Roberto Saviano aveva svelato i meccanismi con cui la malavita trasforma la spazzatura in ricchezza nel suo libro “Gomorra”, negli articoli scritti per i giornali e nella trasmissione con Fabio Fazio “Vieni via con me”. Secondo i dati raccolti da Legambiente, se i rifiuti sfuggiti al controllo ufficiale fossero accorpati in un’unica soluzione, diverrebbero nel complesso una catena montuosa da quattordici milioni di tonnellate: praticamente una montagna alta 14 600 metri, con una base di tre ettari (ossia quasi il doppio dell’Everest, 8844 metri). Questi non sono altro che i nostri sacchi di spazzatura che nessuno vuole, i rifiuti speciali delle industrie costosissimi da smaltire, che, attraverso accordi tra gli imprenditori e i boss, vengono portati al Sud e nascosti nelle cave abbandonate, nei campi dismessi, nelle varie discariche abusive. In quegli stessi campi vengono coltivati gli ortaggi e il foraggio di cui si nutrono gli animali da allevamento e che, quindi, in un modo o nell’altro avranno la possibilità di arrivare sulle nostre tavole. Le strade di campagna sono state cementificate per far passare i camion che trasportano i rifiuti speciali, spesso guidati da extracomunitari o da minorenni, ignari dei gas che stanno inalando durante quei tragitti. Se si scava nel terreno, può emergere di tutto: da banconote sminuzzate a ossa umane, in quanto anche le salme, alla scadenza del tempo di permanenza nei cimiteri, diventano rifiuti cimiteriali risultano particolarmente costosi da eliminare.

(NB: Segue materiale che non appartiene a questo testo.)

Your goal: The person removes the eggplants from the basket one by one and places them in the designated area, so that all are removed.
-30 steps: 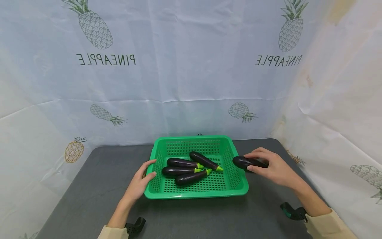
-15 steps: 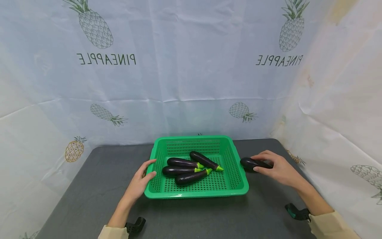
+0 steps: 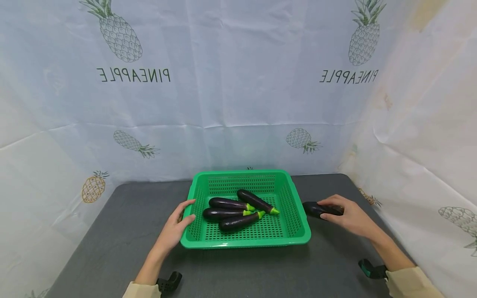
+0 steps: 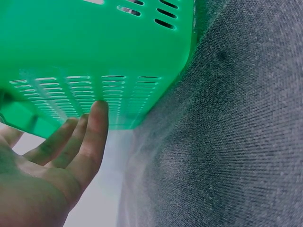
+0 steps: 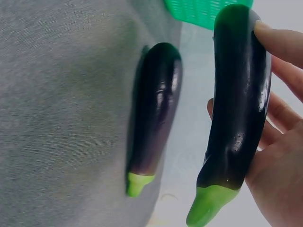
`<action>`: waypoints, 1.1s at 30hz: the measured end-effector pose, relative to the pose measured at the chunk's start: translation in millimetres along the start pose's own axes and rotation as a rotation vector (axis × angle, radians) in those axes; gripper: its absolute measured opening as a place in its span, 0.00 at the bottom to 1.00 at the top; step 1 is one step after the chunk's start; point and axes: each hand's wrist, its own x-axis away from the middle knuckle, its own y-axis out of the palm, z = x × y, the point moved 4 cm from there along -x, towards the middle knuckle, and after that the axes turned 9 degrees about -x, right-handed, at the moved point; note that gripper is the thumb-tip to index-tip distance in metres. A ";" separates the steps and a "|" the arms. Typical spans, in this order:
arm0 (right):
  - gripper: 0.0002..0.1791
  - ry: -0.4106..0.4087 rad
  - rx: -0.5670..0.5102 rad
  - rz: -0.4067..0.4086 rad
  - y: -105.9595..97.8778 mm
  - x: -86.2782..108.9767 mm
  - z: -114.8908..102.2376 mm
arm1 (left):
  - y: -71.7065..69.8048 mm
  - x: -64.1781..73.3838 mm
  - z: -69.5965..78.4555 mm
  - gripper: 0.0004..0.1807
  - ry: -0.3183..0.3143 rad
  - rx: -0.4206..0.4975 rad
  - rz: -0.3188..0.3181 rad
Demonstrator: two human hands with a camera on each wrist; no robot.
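Observation:
A green plastic basket [image 3: 246, 244] sits on the dark table with several dark purple eggplants [image 3: 238, 221] lying in it. My left hand [image 3: 173, 227] holds its left side, with thumb and index finger at the rim; in the left wrist view the other fingers [image 4: 97, 127] lie along the slotted outer wall. Just right of the basket, my right hand [image 3: 348, 215] grips an eggplant [image 5: 239, 104] between thumb and fingers, its green stem end pointing toward the wrist. In the right wrist view, a second eggplant [image 5: 156, 109] rests on the table beneath, apart from the held one.
The dark grey table [image 3: 246, 273] ends at a hanging white cloth [image 3: 238, 99] printed with pineapples. More cloth [image 3: 428, 165] rises along the right side, close to my right arm. A black wrist device [image 3: 372, 269] sits at my right wrist.
My right hand has moved right and down toward the table with the eggplant, away from the basket's right rim. The left hand and basket have stayed in place.

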 end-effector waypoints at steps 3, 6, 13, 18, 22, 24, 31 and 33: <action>0.19 0.018 0.012 -0.005 2.7 1.2 6.7 | 0.1 0.1 0.0 0.27 -0.001 0.000 0.003; 0.19 0.031 0.026 -0.007 5.5 2.2 13.8 | 0.5 0.5 0.1 0.27 -0.006 0.004 0.003; 0.20 0.049 0.055 0.004 12.6 2.8 29.5 | 0.2 1.1 -0.7 0.27 -0.008 0.002 0.008; 0.19 0.060 0.056 0.009 16.9 3.0 39.7 | 0.7 0.5 -1.5 0.27 -0.010 -0.005 0.009; 0.18 0.046 0.071 0.012 21.5 2.3 44.9 | 0.9 0.7 -1.8 0.27 -0.009 -0.009 0.011; 0.18 0.034 0.083 0.013 23.9 1.8 46.1 | 1.1 0.7 -1.4 0.27 -0.002 -0.005 0.011; 0.18 -0.015 0.112 0.005 29.3 0.2 45.6 | 1.7 0.4 -0.7 0.27 0.014 0.009 0.009; 0.17 -0.016 0.103 -0.003 30.1 -0.1 45.6 | 1.7 0.5 -0.6 0.27 0.012 0.005 0.009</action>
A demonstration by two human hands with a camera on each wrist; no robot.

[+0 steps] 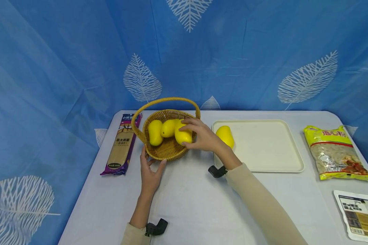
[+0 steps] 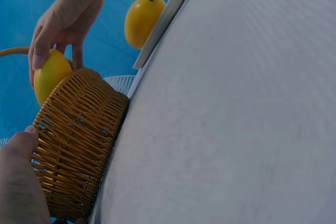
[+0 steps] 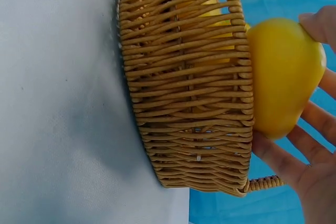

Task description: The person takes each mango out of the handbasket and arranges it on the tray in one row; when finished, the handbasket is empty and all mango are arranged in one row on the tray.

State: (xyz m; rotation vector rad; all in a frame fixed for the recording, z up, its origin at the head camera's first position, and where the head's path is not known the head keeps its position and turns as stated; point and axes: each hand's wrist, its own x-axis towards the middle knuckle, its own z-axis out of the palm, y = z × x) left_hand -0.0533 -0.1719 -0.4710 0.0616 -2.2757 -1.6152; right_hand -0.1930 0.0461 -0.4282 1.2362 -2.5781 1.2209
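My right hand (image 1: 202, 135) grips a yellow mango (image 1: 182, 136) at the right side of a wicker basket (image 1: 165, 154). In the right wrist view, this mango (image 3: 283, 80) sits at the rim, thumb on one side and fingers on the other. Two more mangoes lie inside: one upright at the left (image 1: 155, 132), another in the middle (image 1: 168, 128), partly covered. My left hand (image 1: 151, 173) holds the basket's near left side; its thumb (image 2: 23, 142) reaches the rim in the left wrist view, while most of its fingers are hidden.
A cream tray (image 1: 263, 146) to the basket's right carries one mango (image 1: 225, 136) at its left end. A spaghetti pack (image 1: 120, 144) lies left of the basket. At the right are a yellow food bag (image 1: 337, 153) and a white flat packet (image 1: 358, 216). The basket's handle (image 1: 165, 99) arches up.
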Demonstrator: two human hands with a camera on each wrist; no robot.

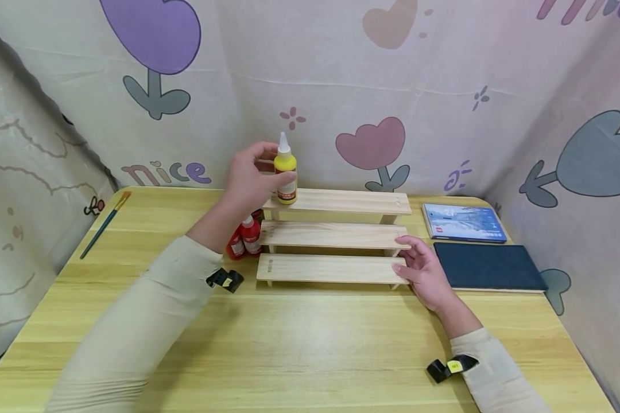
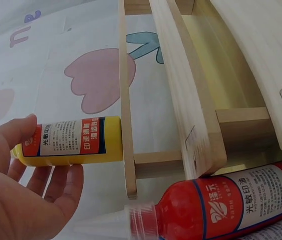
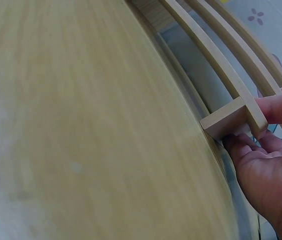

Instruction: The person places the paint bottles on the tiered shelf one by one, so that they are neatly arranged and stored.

Eppure le prime notizie dei giornali e dei telegiornali sono quelle che si trascinano stancamente sempre le stesse notizie di politica, nessuno osa parlarne se non quando la situazione diventa impossibile da nascondere: allora veniamo bombardati dalle foto dei rifiuti accumulati ai lati delle strade di Napoli, senza che nessuno ci spieghi perchè sono stati concentrati tutti lì, quei rifiuti; la conclusione dell’italiano medio è che i meridionali sono i soliti incompetenti. La verità è che la malavita sta togliendo l’ossigeno alla nostra aria, alla nostra terra, alla nostra acqua, sta svuotando e avvelenando territori tra i più suggestivi dell’intera penisola, in cui la nostra cultura affonda le radici, territori che sono anche – e prima di tutto- loro. Ma il rispetto e la salute non contano quando parliamo di affari. In questo caso, è tutto concesso.